**How to complete this task:** Where the string "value" occurs in a line of the data below, that line should be copied.

**Data section:**

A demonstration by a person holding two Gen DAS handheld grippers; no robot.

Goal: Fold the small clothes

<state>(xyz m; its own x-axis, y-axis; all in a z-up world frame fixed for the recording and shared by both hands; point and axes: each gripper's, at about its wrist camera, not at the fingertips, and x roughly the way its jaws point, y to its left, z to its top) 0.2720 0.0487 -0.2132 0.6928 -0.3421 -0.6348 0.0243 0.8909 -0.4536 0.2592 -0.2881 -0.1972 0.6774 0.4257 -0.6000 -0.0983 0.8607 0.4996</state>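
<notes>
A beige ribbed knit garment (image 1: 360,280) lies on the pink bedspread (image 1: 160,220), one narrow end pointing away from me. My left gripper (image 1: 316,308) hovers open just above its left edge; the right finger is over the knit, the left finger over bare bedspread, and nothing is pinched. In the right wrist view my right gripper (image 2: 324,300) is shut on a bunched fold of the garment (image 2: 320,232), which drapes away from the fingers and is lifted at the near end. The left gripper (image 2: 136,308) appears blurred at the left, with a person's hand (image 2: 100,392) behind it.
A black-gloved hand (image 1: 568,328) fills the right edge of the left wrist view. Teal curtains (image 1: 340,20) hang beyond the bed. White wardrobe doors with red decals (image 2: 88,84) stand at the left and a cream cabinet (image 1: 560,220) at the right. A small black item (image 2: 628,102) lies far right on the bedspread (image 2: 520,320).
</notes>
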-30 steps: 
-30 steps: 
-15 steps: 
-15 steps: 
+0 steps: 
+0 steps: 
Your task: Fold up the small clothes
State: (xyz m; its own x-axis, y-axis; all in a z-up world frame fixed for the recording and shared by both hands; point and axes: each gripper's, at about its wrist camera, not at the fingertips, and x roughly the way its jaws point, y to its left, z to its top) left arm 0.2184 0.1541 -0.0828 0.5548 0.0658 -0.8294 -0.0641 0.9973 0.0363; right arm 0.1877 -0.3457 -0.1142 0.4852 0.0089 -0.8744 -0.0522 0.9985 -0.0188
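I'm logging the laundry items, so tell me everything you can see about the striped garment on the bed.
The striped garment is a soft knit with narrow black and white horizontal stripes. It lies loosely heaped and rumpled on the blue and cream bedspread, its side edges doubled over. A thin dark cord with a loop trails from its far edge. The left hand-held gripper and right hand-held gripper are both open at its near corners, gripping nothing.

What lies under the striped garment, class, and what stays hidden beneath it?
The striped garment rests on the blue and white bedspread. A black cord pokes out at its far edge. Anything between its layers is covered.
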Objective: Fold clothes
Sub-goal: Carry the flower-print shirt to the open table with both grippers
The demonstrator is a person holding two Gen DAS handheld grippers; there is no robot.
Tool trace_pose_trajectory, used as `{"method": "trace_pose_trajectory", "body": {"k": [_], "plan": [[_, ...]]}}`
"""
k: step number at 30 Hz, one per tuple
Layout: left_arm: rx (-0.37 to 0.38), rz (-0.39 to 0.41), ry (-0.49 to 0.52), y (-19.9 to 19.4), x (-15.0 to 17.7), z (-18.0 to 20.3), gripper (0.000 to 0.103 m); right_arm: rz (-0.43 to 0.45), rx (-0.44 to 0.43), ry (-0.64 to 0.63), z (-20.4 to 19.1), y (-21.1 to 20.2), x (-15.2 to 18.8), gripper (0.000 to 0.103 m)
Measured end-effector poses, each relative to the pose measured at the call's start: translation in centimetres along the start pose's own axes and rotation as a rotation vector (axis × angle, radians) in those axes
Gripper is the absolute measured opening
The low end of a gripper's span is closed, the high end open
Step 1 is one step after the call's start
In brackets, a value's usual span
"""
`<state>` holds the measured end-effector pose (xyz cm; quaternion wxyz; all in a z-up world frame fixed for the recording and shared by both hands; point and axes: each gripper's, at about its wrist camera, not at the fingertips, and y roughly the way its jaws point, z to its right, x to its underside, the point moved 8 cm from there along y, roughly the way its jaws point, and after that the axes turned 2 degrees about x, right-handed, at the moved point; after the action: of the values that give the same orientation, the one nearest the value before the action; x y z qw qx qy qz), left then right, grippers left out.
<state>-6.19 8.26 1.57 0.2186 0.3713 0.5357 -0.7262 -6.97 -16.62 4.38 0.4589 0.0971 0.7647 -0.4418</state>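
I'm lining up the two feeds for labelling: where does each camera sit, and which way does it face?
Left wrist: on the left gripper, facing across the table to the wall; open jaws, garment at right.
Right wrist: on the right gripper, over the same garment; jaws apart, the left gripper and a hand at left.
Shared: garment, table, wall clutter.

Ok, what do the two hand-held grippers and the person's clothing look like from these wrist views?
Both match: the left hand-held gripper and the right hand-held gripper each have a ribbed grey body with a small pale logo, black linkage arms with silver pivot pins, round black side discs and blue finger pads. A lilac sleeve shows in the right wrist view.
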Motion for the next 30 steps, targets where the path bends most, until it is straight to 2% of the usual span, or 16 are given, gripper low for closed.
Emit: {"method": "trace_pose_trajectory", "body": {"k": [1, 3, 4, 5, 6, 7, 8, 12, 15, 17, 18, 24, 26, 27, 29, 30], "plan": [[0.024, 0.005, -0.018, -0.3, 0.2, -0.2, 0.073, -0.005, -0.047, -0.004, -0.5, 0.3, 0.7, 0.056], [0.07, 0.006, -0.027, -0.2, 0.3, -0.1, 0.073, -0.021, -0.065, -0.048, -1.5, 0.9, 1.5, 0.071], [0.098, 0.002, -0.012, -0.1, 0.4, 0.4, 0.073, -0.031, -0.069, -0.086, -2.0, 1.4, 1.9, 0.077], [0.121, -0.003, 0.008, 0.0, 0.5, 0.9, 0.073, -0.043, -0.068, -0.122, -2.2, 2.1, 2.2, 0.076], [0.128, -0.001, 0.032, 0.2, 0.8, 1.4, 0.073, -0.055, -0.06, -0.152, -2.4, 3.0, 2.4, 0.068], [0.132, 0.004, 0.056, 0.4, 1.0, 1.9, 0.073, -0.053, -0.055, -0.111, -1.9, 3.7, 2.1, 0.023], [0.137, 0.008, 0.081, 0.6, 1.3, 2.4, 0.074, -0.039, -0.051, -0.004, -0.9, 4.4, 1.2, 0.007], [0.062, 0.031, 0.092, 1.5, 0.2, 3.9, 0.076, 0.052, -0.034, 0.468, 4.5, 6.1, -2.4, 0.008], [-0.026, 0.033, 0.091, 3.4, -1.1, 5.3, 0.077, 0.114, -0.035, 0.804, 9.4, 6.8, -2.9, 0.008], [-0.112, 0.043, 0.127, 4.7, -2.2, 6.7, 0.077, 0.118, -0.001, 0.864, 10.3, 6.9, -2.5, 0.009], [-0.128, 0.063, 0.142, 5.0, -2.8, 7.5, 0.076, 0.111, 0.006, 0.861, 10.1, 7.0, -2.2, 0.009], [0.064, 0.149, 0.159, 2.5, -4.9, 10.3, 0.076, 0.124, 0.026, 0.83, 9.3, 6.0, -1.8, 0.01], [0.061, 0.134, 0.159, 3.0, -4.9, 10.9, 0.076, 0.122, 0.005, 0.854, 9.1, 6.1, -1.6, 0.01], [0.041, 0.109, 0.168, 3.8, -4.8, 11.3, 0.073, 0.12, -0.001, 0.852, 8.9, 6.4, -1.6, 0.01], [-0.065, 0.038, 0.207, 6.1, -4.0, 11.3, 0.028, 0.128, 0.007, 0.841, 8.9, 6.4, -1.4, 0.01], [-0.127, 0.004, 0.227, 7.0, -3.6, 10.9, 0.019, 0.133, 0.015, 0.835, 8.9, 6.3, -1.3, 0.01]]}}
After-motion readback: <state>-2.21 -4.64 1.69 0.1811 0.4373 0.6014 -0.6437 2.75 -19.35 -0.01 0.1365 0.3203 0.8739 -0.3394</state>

**Finished task:**
In brackets, a value's usual span
`<state>` holds the measured end-effector pose (xyz cm; quaternion wxyz; all in a z-up world frame fixed for the recording and shared by both hands; point and axes: each gripper's, at about its wrist camera, not at the fingertips, and y roughly the way its jaws point, z to its right, x to its underside, the point moved 8 cm from there along y, roughly the way its jaws point, and after that the axes turned 2 degrees about x, right-handed, at the moved point; after the action: of the values that give the same orientation, the one nearest the value before the action; x y z qw qx qy qz), left then right, grippers left out.

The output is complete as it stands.